◆ TASK PROMPT: Restate word for word the line containing "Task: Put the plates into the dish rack" and each line that follows it, through the last line below, and nothing else.

━━━ PROVIDED RECORDS

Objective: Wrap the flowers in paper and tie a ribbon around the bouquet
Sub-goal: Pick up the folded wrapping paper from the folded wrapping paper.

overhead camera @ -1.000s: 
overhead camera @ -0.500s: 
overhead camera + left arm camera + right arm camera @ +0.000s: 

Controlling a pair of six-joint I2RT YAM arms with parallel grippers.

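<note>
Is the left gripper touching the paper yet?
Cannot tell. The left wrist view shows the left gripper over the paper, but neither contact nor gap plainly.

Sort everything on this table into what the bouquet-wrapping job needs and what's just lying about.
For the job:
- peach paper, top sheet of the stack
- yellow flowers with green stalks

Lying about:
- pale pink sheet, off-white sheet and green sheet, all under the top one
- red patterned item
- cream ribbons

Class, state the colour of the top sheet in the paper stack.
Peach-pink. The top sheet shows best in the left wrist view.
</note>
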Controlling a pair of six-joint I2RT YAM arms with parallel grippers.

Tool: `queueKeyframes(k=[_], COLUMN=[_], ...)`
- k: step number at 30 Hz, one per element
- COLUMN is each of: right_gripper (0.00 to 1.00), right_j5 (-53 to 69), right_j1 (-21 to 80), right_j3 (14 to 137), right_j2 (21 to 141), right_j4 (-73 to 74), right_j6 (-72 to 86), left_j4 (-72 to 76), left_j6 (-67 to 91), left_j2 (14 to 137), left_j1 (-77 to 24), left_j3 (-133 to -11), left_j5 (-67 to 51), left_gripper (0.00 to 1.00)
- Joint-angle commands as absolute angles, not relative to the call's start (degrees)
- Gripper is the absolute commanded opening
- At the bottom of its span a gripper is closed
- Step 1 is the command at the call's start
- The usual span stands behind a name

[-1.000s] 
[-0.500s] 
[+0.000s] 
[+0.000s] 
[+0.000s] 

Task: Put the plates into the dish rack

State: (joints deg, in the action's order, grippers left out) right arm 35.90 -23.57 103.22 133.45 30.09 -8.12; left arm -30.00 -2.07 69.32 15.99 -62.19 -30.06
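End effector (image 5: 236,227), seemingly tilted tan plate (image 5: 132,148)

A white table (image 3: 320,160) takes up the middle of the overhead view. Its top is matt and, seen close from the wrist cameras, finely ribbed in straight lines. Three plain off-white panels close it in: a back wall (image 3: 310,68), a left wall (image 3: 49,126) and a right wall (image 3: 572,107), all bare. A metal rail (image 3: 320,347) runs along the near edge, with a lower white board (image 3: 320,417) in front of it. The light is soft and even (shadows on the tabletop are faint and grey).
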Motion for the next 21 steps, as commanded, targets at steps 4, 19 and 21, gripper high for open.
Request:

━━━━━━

◆ ANSWER SPACE:
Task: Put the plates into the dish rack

State: (joints deg, in the action's order, grippers left out) right arm 35.90 -23.57 103.22 133.45 30.09 -8.12; left arm -30.00 -2.07 69.32 15.99 -62.19 -30.06
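End effector (image 5: 236,227), seemingly tilted tan plate (image 5: 132,148)

A white table (image 3: 320,160) takes up the middle of the overhead view. Its top is matt and, seen close from the wrist cameras, finely ribbed in straight lines. Three plain off-white panels close it in: a back wall (image 3: 310,68), a left wall (image 3: 49,126) and a right wall (image 3: 572,107), all bare. A metal rail (image 3: 320,347) runs along the near edge, with a lower white board (image 3: 320,417) in front of it. The light is soft and even (shadows on the tabletop are faint and grey).
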Motion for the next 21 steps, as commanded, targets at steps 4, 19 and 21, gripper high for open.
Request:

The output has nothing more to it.